Think of a time when you’ve been outwitted by someone who you perceived to be more knowledgeable than you on the topic. If you’ve contented yourself with settling for ignorance, snake-oil salesmen will easily dupe you. But if you delight in the Word and obey the Word, you will never be moved (Cf. Ps 15).
False doctrine (i.e. ungodly counsel) always leads to false living (i.e. the scorner’s seat). But it should be noted that the scoffing from the scorners is done in order to cover up the shame of their guilt. Anything but an apocalypse. The Word cuts us open, the Word is light for the path, the Word is bread from heaven, the Word is a sword to battle error, a fire to purge the gold of dross.
If you are diligent to hear & heed the Word, you will not be left shamefaced at the judgement. And this Word declares to you that there is none Righteous. The Word declares that this blessing comes to you not by your doing, but as a gracious gift of God’s covenant mercies
It shouldn’t escape our notice that in this Psalm God plants a tree of life in a fertile, well-watered garden. This is the inner sap of the life of blessing. God has planted a tree. This tree is Christ.

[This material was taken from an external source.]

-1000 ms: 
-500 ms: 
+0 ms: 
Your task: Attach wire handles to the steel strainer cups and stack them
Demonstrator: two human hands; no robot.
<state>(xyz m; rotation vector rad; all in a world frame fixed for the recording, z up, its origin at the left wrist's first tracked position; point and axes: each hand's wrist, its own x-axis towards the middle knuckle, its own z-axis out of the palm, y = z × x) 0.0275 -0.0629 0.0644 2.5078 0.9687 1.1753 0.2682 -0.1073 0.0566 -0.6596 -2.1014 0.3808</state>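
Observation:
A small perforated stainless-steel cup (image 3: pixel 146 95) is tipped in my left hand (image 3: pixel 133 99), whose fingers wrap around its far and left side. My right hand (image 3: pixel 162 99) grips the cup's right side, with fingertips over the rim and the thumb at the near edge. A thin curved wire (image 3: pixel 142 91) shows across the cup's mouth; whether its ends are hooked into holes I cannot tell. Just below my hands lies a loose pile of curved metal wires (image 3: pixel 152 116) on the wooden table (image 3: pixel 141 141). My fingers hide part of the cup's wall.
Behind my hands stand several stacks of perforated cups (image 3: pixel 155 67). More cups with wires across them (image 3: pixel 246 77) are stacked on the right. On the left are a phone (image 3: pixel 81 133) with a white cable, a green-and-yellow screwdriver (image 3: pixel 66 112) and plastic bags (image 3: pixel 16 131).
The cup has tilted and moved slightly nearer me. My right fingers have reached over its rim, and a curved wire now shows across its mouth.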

You will be thwarted in your efforts to live a holy life and avoid the ways of the ungodly if you do not first see that it is only by being grafted into the vine of Christ whereby you may bear this fruit. It is by covenantal union with Christ that you are planted in the damp forest of God’s blessing. But the fearful warning is that by refusing to hear God’s Word that salvation is by Christ alone, you will come, in the end, to find yourself as nothing by chaff. Nothing but fuel for the fire. Nothing but a dry branch that must be pruned.
The Psalter begins with this Psalm which sets before us blessings and curses, life and death, Christ or chaos. There are only two paths: a desert wasteland of endless searching for fleeting pleasures or the fruitful tree of the Lord watered by Living Waters (Is. 44:1-6).